= Beginning of Section =
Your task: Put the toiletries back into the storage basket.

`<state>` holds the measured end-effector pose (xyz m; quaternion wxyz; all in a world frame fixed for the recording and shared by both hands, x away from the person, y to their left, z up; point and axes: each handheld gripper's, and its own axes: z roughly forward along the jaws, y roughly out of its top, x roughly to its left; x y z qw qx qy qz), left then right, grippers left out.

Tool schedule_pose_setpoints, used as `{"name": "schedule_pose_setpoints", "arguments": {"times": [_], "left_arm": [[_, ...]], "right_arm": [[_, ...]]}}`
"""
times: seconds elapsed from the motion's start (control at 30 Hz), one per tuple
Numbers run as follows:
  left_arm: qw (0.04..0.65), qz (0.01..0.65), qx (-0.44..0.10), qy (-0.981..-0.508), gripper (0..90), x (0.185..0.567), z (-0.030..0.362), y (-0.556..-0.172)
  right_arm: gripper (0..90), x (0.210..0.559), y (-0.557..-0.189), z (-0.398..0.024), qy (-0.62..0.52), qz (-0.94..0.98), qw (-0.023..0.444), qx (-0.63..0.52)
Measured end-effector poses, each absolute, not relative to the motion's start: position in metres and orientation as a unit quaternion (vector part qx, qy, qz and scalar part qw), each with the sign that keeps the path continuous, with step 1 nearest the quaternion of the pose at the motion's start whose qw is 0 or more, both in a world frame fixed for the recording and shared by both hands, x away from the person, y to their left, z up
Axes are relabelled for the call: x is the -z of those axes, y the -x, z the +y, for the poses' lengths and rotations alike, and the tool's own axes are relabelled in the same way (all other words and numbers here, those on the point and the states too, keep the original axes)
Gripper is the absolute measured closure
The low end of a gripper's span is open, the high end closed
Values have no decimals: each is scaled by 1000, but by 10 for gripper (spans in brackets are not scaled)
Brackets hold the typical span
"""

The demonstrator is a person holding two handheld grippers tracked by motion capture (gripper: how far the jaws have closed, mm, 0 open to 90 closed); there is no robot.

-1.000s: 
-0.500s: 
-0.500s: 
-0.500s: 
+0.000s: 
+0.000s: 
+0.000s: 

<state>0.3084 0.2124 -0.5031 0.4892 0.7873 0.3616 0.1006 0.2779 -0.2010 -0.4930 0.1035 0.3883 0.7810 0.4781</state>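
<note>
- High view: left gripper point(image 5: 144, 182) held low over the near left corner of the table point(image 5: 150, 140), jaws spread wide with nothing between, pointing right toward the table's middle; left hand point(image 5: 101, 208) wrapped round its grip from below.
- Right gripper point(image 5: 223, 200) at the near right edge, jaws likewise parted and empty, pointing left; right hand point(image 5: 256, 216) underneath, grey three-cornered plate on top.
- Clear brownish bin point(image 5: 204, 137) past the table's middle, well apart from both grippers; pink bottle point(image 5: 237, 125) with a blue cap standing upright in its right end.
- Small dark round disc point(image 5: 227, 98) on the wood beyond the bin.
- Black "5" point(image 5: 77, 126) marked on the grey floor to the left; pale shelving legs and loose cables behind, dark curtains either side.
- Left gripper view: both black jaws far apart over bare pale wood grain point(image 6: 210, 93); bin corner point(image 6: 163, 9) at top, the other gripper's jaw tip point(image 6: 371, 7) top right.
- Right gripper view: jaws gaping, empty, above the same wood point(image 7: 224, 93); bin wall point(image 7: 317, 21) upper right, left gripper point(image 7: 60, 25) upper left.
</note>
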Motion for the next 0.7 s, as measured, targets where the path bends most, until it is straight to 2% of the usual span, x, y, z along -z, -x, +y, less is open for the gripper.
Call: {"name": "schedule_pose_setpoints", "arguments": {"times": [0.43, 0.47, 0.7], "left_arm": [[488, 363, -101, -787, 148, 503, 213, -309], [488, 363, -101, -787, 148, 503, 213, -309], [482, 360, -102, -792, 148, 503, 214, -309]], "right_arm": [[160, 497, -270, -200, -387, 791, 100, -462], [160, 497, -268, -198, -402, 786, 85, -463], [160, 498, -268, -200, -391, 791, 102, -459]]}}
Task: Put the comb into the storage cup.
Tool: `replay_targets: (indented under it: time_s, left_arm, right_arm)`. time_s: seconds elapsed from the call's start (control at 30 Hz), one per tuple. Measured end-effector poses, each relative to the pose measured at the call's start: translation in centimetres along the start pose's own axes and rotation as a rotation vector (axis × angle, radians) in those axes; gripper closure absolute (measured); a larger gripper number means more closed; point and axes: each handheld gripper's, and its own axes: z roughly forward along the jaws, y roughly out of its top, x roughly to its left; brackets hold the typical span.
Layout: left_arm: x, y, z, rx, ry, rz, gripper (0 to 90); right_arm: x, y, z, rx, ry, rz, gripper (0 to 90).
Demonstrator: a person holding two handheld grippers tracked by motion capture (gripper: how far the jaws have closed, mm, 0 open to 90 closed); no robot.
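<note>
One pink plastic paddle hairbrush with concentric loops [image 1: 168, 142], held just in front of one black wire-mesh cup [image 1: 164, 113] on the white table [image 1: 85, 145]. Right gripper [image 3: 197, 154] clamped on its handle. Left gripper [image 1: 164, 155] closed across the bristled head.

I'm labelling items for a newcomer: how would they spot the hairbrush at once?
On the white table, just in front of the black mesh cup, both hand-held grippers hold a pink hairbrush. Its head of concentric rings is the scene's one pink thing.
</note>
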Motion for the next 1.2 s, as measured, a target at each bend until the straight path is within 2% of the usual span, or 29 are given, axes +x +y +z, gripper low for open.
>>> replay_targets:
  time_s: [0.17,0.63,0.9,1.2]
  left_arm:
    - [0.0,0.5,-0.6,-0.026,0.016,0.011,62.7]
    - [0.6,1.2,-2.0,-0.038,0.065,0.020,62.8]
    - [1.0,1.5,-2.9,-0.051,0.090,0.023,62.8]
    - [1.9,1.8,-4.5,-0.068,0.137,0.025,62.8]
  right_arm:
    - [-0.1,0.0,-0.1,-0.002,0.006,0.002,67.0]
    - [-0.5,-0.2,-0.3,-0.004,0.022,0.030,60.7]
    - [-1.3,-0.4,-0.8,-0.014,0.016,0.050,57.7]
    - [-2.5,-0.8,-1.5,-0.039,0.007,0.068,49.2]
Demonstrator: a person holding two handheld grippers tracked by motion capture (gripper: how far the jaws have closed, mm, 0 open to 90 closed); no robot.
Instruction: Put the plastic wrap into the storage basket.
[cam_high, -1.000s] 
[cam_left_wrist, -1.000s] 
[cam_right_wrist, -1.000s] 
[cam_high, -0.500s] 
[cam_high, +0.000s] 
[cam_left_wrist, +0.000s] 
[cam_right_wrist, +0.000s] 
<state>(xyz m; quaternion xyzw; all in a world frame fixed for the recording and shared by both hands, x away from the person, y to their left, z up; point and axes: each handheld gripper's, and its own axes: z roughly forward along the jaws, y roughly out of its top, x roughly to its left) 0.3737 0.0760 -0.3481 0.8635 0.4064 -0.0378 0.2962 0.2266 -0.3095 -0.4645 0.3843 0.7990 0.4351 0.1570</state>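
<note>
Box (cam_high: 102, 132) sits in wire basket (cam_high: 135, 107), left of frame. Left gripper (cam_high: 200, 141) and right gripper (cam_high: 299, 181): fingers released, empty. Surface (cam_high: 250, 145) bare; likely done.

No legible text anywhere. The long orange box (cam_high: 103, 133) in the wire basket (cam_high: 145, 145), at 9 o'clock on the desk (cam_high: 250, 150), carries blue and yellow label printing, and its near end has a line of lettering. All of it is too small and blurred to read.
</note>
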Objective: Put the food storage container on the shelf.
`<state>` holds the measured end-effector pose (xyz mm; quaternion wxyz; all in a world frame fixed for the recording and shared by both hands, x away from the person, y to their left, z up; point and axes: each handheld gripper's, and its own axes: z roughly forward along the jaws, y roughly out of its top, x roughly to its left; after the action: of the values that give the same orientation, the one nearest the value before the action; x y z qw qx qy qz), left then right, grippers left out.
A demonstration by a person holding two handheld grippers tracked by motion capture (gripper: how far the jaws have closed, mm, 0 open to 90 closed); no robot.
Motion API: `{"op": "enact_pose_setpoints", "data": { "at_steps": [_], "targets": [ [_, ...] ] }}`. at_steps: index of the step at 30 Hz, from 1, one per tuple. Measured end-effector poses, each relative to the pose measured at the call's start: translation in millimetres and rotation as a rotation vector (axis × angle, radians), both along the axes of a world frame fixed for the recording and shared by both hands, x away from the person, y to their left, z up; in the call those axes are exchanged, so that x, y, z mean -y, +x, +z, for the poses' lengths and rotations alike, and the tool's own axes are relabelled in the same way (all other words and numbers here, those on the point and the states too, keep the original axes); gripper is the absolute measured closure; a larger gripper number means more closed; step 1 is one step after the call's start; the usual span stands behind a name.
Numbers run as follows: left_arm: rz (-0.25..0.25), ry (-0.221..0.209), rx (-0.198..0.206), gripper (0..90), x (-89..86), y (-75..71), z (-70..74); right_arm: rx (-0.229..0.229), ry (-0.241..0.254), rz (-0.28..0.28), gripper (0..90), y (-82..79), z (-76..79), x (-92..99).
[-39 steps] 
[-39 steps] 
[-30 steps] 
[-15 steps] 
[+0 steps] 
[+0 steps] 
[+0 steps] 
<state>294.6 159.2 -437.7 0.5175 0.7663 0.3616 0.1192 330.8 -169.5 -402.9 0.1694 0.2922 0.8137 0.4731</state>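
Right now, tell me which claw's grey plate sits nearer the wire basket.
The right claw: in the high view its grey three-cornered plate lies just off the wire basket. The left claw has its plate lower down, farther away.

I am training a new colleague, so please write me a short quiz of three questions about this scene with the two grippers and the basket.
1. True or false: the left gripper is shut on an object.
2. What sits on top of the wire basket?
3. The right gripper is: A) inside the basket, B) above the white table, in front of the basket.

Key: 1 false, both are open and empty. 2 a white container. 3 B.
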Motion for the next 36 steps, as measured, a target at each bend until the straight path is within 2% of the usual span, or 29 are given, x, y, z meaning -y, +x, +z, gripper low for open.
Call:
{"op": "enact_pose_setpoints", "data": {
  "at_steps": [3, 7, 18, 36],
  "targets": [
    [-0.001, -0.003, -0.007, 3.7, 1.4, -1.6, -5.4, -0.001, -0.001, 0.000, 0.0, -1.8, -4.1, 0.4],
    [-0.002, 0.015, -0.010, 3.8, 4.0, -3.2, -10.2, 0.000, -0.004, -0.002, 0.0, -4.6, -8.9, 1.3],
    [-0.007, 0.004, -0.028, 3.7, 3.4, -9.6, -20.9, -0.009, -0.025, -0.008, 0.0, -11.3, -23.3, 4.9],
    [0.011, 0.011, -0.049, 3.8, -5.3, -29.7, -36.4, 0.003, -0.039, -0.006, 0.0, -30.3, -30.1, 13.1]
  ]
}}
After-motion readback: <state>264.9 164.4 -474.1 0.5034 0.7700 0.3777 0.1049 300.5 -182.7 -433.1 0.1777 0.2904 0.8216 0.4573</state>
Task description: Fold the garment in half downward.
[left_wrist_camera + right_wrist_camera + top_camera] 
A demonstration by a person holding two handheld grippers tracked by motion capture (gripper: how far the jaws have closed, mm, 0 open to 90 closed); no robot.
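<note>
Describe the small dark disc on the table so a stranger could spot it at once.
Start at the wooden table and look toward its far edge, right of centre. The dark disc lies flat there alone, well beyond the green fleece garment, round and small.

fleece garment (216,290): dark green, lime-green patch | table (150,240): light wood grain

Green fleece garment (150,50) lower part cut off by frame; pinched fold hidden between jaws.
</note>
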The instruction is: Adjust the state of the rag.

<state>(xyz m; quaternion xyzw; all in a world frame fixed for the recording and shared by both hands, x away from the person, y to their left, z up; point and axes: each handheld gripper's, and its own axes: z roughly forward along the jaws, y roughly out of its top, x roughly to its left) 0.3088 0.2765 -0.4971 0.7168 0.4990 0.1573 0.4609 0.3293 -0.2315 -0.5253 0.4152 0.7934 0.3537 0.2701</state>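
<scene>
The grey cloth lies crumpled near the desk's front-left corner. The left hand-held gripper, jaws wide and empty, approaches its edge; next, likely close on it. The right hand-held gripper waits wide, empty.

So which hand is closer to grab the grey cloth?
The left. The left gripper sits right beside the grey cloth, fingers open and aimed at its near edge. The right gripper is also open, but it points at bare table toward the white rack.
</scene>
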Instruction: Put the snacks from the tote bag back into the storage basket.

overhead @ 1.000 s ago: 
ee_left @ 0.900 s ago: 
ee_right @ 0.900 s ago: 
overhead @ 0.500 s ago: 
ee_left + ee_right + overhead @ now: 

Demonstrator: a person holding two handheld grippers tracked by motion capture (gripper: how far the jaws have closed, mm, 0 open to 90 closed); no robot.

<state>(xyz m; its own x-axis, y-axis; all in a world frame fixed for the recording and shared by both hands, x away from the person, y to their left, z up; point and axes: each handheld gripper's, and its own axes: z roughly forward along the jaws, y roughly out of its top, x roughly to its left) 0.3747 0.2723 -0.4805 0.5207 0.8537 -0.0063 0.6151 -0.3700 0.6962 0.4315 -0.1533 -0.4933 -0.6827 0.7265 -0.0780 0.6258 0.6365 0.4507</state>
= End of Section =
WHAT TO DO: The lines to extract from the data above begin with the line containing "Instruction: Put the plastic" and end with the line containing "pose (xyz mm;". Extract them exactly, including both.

TASK OUTPUT:
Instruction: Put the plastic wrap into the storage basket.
[cam_high, -1.000s] 
[cam_left_wrist, -1.000s] 
[cam_right_wrist, -1.000s] 
[cam_high, -0.500s] 
[cam_high, +0.000s] 
[cam_left_wrist, +0.000s] 
[cam_right_wrist, +0.000s] 
<state>(xyz m; quaternion xyzw; all in a world frame fixed for the recording and shared by both hands, x away from the person, y to their left, z up; point and axes: each handheld gripper's, and its own axes: z roughly forward along the jaws, y roughly out of its top, x roughly to its left) 0.3737 0.0760 -0.3481 0.8635 0.4064 -0.0378 0.2962 0.2266 -0.3095 -0.4645 0.3843 0.7990 0.4351 0.1570</state>
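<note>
Box (cam_high: 102, 132) sits in wire basket (cam_high: 135, 107), left of frame. Left gripper (cam_high: 200, 141) and right gripper (cam_high: 299, 181): fingers released, empty. Surface (cam_high: 250, 145) bare; likely done.

No legible text anywhere. The long orange box (cam_high: 103, 133) in the wire basket (cam_high: 145, 145), at 9 o'clock on the desk (cam_high: 250, 150), carries blue and yellow label printing, and its near end has a line of lettering. All of it is too small and blurred to read.
</note>
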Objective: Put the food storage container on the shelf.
`<state>` holds the measured end-effector pose (xyz mm; quaternion wxyz; all in a world frame fixed for the recording and shared by both hands, x away from the person, y to their left, z up; point and axes: each handheld gripper's, and its own axes: z roughly forward along the jaws, y roughly out of its top, x roughly to its left; after the action: of the values that give the same orientation, the one nearest the value before the action; x y z qw qx qy qz), left then right, grippers left out.

Here the work on this exercise is complete.